- Education: University of New South Wales (PhD)
- Scientific career
- Fields: endocrinology, obesity
- Workplaces: Garvan Institute of Medical Research St Vincent's Clinic University of New South Wales
- Thesis: The genetic versus environmental determinants of total and central abdominal adiposity (2000)

= Katherine Samaras =

Endocrinologist and obesity researcher

Katherine Samaras is a consultant physician and endocrinologist at St. Vincent's Clinic in Sydney, Australia and Theme Leader for Healthy Ageing Research at the Garvan Institute of Medical Research. She is also a Professor at the School of Clinical Medicine, University of New South Wales and Professor of Medicine, University of Notre Dame.

== Career ==
Samaras works in clinical care in endocrinology and metabolism, including diabetes, metabolism and obesity, thyroid conditions, polycystic ovary syndrome, osteoporosis, as well as adrenal and pituitary conditions. She is the clinical face for the campaign NSW Health’s "Make Healthy Normal". She is an editor of the open access obesity journal Frontiers in Endocrinology.

Samaras gave a TEDx talk on preventable conditions and health, "our most valuable public resource, which we should do everything to protect" titled "Starve to Survive", with 70 000 views on intermittent fasting. She describes obesity, diabetes, as based on the lifestyle, of reduced exercise, increased food consumption, and on genetic differences.

Samaras had over 140 publications, and an H index of 40, as at July 2019. She is also co-author of three books. With Ian N. Scobie she wrote Fast Facts: Diabetes Mellitus, now in its 5th edition. She also co-wrote two books with Garry Egger — Professor Trim's Quick Start weight-loss program for diabetes and blood sugar control and Professor Trim's Quick Start : the weight-loss program for new mothers and mothers-to-be — both published by Allen & Unwin.

== Obesity research ==

Samaras described the weight and seasonal changes. Global studies show people putting on weight when seasons change, and Samaras urged people in NSW not to fall for the same trap in a NSW Health publication in 2018. Obesity is a serious public health issue with one in two adults in NSW being overweight or obese.

Samaras stated, “The hibernation pattern of animals such as bears is well known but people don't always think about how their habits change too when temperatures drop”.

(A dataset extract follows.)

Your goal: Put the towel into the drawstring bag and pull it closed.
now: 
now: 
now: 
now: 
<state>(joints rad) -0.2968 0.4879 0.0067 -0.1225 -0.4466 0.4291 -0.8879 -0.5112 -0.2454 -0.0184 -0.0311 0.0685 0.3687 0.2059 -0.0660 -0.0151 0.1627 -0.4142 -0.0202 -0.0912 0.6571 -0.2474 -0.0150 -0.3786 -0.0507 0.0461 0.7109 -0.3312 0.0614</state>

“The winter months cause changes to our internal biological clocks – our circadian rhythms – which affects how we sleep and when we wake, our metabolism, our desire to be outdoors and even perhaps our desire for richer foods.” She points out, “In the US, studies indicate people commonly put on 2–3 kg in autumn and winter. We don't have specific data on seasonal inactivity in Australia, but our experience is likely to be similar and for some people those small gains each year will accumulate.”

A 2019 article reported that genomic map revealed that "not all fat is created equal". Her study showed the first comprehensive genomic map that revealed unique features, which appear to ‘hard-wire’ different types of fat early in cell development.

== Archibald Prize ==
A portrait of Samaras was a finalist in the 2019 Archibald Prize, painted by Sinead Davies, who has been managed by endocrinologist Samaras for some years for a serious health issue. Davies described Samaras’s composure “‘Her composure, professionalism and humanity instantly impressed me,’ says Davies. ‘The sitting was done in her office, where she mostly consults, and where she has surrounded herself with objects that she loves, including an Asian folding screen featuring white flowers and a small bird. In feng shui, birds signify the arrival of good news and opportunities, and flowers indicate a love of nature.’”

== Awards and recognition ==

- 2019 — Samaras was awarded almost $2 million for a Boosting Dementia Research grant.
- 2013 — The HeAL Declaration (Healthy Active Lives) tabled in the House of Lords (UK) as part of the Royal College of Psychiatrists “Parity of Esteem” Presentation.
- 2013 — The HeAL Declaration (Healthy Active Lives) adopted by NSW Government.
- 2013 — EuroHeAL Declaration launched, Kortenburg (Belgium).
- 2013 — Invitee, Ministerial Summit, Parliament House 24 May 2013. National Summit on Physical in Mental Health: Addressing the premature death of people with mental illness.
- 2011 — NSW Health Awards Finalist, Award for Excellence in Mental Health.
- 2010 — Don Chisholm–GSK Clinical Fellowship.
- 2005 — NHMRC–Diabetes Australia RD Wright Fellowship /Career Development Award.
- 2001 — Diabetes Australia Fellowship, Royal Australasian College of Physicians.